Захар корзинки плел, да игрушки детские из дерева резал, да на рынке продавал за копейки, но того и на хлеб-то едва хватало. Скотина у них никакая не приживалась, даже кошки не было — мыши да крысы пешком по дому ходили. Так и жили, горе бедой перебиваючи.
А основной-то бедой Глеб стал. Как дыма-то надышался, Захар его откачал, да кто ж знал, что он после того дурачком останется. Да плохим дурачком. Говорить-то он и не говорил почти, так, лепетал, ровно дитя двухлетнее. Но кровь любил, боль причинять любил, издеваться. Особливо огонь да ножи уважал. Но, ежели до ножа али серпа, а то и косы добраться не мог, все в дело пускал, даже палки с камнями.
Покуда малой был, поймает кошку какую, али собаку, а то и лягушки с рыбами годились — но тех не любил, молчат они, не интересно ему было — и давай издеваться.

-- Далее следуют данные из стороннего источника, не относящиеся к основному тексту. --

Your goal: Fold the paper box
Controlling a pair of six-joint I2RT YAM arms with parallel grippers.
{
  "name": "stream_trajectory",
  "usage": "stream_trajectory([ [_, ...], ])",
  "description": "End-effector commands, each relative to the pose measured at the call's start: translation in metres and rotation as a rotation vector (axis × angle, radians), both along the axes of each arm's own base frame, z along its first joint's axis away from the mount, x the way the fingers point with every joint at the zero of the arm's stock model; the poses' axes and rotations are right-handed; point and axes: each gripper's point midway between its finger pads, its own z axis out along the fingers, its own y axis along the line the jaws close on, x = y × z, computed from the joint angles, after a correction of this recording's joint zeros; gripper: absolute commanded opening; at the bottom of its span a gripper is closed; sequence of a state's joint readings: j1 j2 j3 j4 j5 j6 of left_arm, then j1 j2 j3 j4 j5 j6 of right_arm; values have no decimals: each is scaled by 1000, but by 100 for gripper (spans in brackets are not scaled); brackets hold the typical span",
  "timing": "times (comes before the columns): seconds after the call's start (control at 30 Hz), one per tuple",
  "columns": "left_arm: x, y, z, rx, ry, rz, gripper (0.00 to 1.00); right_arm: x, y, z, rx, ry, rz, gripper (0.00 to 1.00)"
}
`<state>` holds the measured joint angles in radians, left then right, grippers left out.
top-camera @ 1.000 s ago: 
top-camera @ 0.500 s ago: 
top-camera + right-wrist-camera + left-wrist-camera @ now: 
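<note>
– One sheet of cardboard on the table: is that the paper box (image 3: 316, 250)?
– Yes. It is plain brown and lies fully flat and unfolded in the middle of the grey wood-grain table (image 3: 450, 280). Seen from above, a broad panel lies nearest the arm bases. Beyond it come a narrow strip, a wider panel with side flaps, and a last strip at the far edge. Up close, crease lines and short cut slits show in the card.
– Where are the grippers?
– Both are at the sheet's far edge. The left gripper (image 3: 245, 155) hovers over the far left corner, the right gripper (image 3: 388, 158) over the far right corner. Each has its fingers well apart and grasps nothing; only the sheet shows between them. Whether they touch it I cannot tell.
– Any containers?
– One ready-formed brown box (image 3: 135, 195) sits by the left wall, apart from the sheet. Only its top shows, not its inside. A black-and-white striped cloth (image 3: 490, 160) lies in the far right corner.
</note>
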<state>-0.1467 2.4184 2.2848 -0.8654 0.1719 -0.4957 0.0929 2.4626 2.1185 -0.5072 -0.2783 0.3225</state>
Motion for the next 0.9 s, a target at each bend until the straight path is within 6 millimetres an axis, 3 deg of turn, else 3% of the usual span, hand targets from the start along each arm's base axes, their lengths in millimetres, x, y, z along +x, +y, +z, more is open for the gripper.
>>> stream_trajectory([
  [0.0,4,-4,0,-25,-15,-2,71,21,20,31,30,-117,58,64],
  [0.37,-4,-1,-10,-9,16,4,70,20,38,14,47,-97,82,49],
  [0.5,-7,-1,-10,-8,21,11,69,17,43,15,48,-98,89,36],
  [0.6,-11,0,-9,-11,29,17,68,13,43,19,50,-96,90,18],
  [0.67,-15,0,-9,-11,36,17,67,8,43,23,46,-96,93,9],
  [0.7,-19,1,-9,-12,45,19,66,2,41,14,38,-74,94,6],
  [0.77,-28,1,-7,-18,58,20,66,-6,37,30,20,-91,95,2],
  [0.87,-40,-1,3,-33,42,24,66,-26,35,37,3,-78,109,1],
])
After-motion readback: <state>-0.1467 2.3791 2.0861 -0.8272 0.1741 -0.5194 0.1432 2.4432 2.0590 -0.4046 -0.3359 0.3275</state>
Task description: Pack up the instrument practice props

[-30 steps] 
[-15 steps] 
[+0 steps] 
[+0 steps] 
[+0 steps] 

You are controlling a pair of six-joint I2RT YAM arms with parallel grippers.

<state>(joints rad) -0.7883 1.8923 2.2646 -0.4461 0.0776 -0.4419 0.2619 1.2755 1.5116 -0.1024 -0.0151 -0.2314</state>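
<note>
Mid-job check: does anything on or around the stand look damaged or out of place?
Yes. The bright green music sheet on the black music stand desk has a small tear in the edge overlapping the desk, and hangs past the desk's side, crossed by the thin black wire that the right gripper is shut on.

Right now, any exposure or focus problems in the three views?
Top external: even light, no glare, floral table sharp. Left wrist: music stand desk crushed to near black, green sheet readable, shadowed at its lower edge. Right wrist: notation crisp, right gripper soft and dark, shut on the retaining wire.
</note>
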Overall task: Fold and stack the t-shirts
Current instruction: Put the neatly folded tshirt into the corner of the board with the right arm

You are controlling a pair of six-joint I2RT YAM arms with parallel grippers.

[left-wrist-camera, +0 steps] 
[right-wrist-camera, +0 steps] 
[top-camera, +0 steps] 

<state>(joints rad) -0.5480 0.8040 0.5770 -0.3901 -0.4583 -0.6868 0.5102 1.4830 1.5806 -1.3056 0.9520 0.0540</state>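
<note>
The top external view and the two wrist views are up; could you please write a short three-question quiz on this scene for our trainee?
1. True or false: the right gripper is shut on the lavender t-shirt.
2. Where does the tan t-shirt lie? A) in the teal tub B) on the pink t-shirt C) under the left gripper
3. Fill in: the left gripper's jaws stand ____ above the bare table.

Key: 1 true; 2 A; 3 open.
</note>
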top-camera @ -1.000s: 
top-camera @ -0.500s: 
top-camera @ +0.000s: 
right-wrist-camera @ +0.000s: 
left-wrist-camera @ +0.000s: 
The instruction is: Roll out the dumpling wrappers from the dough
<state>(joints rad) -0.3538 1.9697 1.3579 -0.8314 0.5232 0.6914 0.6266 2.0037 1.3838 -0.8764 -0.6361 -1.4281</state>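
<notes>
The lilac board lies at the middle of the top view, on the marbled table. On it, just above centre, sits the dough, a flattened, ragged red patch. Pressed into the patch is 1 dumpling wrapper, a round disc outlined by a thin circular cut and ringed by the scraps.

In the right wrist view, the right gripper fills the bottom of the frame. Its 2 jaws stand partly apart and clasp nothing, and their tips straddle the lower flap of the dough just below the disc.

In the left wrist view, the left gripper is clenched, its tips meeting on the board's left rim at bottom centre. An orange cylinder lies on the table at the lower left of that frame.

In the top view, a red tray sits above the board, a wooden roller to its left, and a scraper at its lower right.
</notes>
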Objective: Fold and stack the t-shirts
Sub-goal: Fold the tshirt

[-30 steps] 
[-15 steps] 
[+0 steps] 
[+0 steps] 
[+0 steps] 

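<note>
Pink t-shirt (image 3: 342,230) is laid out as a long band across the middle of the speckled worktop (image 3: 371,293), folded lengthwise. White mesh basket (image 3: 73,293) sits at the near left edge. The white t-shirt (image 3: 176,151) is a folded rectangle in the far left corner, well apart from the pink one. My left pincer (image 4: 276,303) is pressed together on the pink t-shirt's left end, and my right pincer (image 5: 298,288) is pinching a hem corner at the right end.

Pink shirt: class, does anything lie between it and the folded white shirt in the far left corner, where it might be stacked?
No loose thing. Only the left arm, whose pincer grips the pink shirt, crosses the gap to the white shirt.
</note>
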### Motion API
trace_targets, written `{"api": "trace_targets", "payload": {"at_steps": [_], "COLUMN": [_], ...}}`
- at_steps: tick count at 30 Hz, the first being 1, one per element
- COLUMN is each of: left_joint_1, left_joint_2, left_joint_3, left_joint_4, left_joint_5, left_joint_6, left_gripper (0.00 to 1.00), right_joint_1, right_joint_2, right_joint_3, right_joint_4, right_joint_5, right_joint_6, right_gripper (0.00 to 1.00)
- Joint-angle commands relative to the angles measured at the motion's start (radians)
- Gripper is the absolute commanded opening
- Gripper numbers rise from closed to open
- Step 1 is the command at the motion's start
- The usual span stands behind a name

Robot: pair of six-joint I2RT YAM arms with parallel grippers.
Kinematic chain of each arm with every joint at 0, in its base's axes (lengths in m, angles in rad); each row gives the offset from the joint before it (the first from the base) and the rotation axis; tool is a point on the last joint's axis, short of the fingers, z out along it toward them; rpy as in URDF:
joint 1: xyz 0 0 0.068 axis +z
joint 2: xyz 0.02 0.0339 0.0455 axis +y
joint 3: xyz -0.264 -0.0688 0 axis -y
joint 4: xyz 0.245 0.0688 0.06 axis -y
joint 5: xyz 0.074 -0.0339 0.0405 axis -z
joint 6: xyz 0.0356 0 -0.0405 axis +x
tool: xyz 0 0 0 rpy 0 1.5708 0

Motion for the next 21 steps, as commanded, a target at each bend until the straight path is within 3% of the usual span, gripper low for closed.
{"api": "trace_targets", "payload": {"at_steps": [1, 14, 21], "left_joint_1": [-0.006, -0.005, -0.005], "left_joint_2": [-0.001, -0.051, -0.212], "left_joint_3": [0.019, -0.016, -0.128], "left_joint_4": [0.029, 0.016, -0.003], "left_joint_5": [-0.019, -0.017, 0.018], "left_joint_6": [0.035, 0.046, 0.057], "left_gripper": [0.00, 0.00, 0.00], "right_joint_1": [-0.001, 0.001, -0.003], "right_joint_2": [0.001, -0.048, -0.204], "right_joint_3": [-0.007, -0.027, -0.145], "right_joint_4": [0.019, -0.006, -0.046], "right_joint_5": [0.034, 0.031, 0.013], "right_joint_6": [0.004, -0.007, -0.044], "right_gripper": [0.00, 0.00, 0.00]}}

Что он только с ними не творил, до смерти замучивал. Привяжет, да издевается — режет, колет, огнем жгет. Да так, чтоб не померли, а мучились подольше, да крови чтобы побольше было.
Как Захар бил его … Бил смертным боем, и так объяснял — не помогало. Захар его плетью охаживает, а он смеется. А чуть постарше стал, так серп оценил. Спрячется в кустах, что поближе к дороге, затаится и сидит. А как кто проходить станет, серпом-то по ногам и черканет. Уж как его лупили всей деревней! Чуть живым оставался. Но отлежится неделю-другую, да заново. Как только отец не прятал ножи с серпами — все одно Глеб найдет да на охоту выходит. Не дома, так в сарай к кому залезет — а того добра в каждом дому хватало. Дошло до того, что Захар его привязывать, ровно собаку, начал — лишь бы со двора не удрал да беды не наделал.
Вот как-то — шесть али семь годов ему уж было — сызнова привязал Захар его возле дома, да сам на рынок отправился. Особливо проверил, чтоб не мог Глеб ничего достать — ни камней, ни палок каких, про ножи и речи не было — вся семья давно уж их прятать привыкла. Так он притворился, что цепь у него короткая, долго сидел, ждал, покуда привыкнут все, докуда он достать может, да ходить начнут к нему поближе. Опосля обеда дождался — Маринка мимо проходить стала, да забылась, подальше обходить не пошла. А как проходила мимо брата, кинулся он, за ногу ее схватил, да зубами в нее впился.